Humans are responsible for the majority of methane entering the atmosphere, which contributes to global warming. According to the National Oceanic and Atmospheric Administration, concentrations of the powerful greenhouse gas have increased by around 162 percent since preindustrial times.
Fossil fuel usage, livestock, rice cultivation, landfills, and biomass burning are the major sources of anthropogenic methane. Scientists are concerned that when warming causes permafrost to thaw in the Arctic, it will boost methane emissions as bacteria in the soil devour dead plant material and release the gas.
Greenhouse gases, such as methane, have the greatest impact by absorbing infrared “longwave” radiation released by the planet’s surface.

When the Earth is hit by “shortwave” radiation from the sun, it emits this longwave radiation. The majority of greenhouse gas research focuses on longwave absorption.
However, scientists are discovering that greenhouse gases, such as methane, absorb part of the sun’s shortwave energy. Because of this extra shortwave absorption, recent estimates imply that methane may contribute up to 15% more thermal energy to the atmosphere than previously anticipated.
The latest study, however, demonstrates that methane’s shortwave absorption has the opposite impact. This discovery is based on a thorough examination of the gas’s absorption at various wavelengths.

The outcome is “counterintuitive,” according to climate scientist Robert Allen of the University of California, Riverside. According to Allen and colleagues’ calculations, this occurs due to the way methane’s shortwave absorbance affects clouds in different levels of the atmosphere.
When methane absorbs shortwave radiation above three kilometers in the middle and upper troposphere, it heats the air even more, resulting in fewer clouds in that upper layer. And because methane absorbs shortwave radiation high above, less of it reaches the lower troposphere. This cools the lower troposphere, causing more clouds to form in that layer.

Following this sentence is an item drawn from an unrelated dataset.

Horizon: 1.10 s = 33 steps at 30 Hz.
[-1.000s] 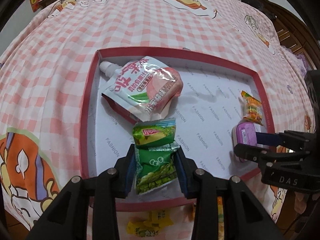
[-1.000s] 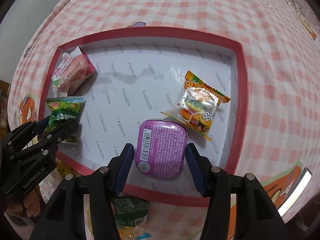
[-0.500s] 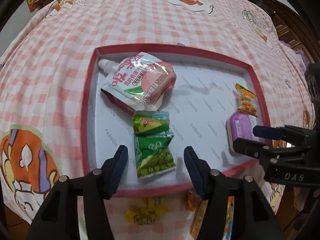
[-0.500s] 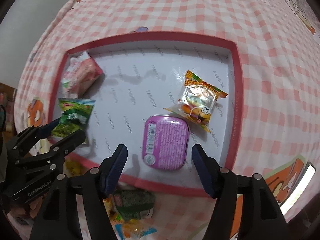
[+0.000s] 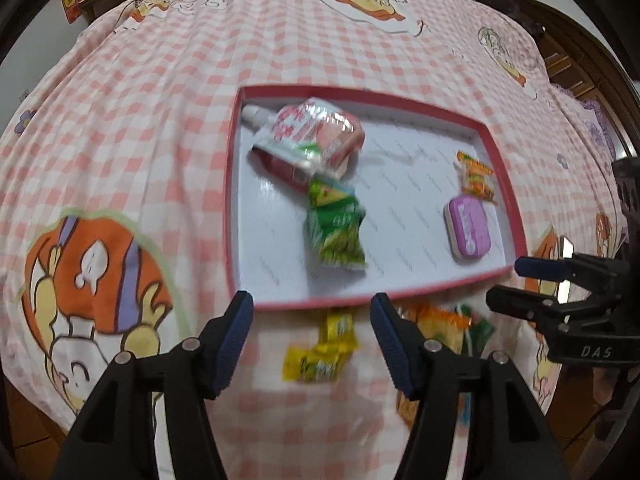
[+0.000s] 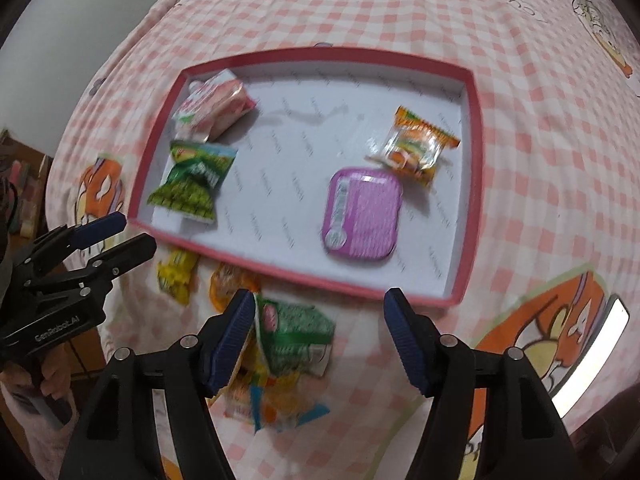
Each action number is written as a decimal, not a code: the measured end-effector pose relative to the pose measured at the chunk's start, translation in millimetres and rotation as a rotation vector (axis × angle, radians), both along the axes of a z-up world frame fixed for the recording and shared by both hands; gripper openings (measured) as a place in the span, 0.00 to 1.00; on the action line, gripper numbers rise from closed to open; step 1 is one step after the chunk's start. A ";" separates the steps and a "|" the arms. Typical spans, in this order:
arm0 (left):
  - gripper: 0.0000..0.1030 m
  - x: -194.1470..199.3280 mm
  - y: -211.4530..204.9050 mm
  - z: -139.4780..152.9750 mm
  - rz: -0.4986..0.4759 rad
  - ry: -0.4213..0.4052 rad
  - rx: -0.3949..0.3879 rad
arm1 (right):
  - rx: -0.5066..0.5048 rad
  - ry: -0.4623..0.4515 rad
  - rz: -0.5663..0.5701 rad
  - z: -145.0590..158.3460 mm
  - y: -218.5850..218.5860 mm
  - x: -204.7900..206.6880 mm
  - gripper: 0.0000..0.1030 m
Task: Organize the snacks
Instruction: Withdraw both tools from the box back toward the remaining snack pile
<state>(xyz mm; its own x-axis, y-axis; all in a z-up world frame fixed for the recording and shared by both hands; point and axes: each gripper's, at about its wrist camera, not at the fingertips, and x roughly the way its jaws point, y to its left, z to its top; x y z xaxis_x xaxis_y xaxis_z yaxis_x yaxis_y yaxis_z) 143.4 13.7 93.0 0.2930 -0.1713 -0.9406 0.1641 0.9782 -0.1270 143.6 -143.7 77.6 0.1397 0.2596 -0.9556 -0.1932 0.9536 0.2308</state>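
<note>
Two handheld grippers are hovering over a pink checked bedspread, just short of the near rim of a red-edged tray. Both are empty, with jaws spread wide. Four snacks are lying in the tray: a pink drink pouch and a green snack bag toward its left side, a purple tin and a small orange-and-clear candy packet toward its right.

The loose snacks still waiting to be sorted are sitting on the bedspread, outside the tray and against its near wall. A yellow packet is lying almost directly between and just ahead of the left gripper, its long axis running roughly up and away from the camera, along the line of the fingers. A green carton-like pack is resting just inside the left pad of the right gripper, with a heap of orange and yellow wrappers beneath and behind it; motion blur is making those hard to separate, so the count is uncertain.

Each gripper is thus sitting nearest its own target: the left appears best placed for the yellow packet, the right for the green pack, and each would likely need only a short drop and a squeeze across the item's narrow width.
</note>
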 end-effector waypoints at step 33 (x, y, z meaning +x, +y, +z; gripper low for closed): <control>0.62 -31.0 -38.3 -61.8 -0.103 0.050 0.091 | -0.012 0.052 0.080 -38.4 10.5 -31.5 0.66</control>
<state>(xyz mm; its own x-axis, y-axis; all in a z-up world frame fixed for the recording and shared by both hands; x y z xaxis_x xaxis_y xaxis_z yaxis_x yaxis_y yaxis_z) 112.5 -24.6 31.3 0.2309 -0.1111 -0.9666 0.2596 0.9645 -0.0488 112.1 -133.2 39.2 0.0687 0.2562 -0.9642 -0.2566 0.9385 0.2311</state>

Because these thicker low-level clouds reflect more of the sun’s shortwave energy back into space, less of it reaches the Earth’s surface to be transformed into longwave radiation.
Meanwhile, upper-level clouds are known to absorb longwave radiation in addition to greenhouse gases. When there are fewer of these clouds, less of the longwave radiation released by Earth is absorbed in the atmosphere, and more of it escapes to space, where it does not contribute to climate change.
“You expect a warming of the climate system,” Allen adds of methane’s shortwave absorption. “However, these cloud adjustments actually outnumber the heating caused by absorption, resulting in a cooling effect.”

Allen and his colleagues used a numerical model of Earth’s climate to perform the research. Using the usual method of examining solely methane’s longwave absorbance, they determined that the gas had contributed 0.2 degrees Celsius of warming since preindustrial times, out of a total of 1.06 degrees Celsius. However, when shortwave absorbance was added, methane’s contribution to warming was reduced to roughly 0.16 degrees Celsius.
Methane, in addition to warming the earth, is predicted to enhance global precipitation due to increased evaporation of water at higher temperatures. The introduction of shortwave absorbance, however, lowered methane’s precipitation effect from an anticipated 0.3 percent increase in precipitation (based only on longwave absorbance) to an increase of around 0.18 percent.

According to Daniel Feldman, an atmospheric scientist at the Lawrence Berkeley National Laboratory in California who was not involved in the study, it will be critical to integrate methane’s shortwave impacts in future climate estimates. However, he believes that further research is needed to elucidate these consequences.
According to him, the new study examined methane’s shortwave influence using only one complete model that covered both the atmosphere and the ocean. “I’d just like to see that type of analysis done across multiple models,” she says, adding to her trust in the results.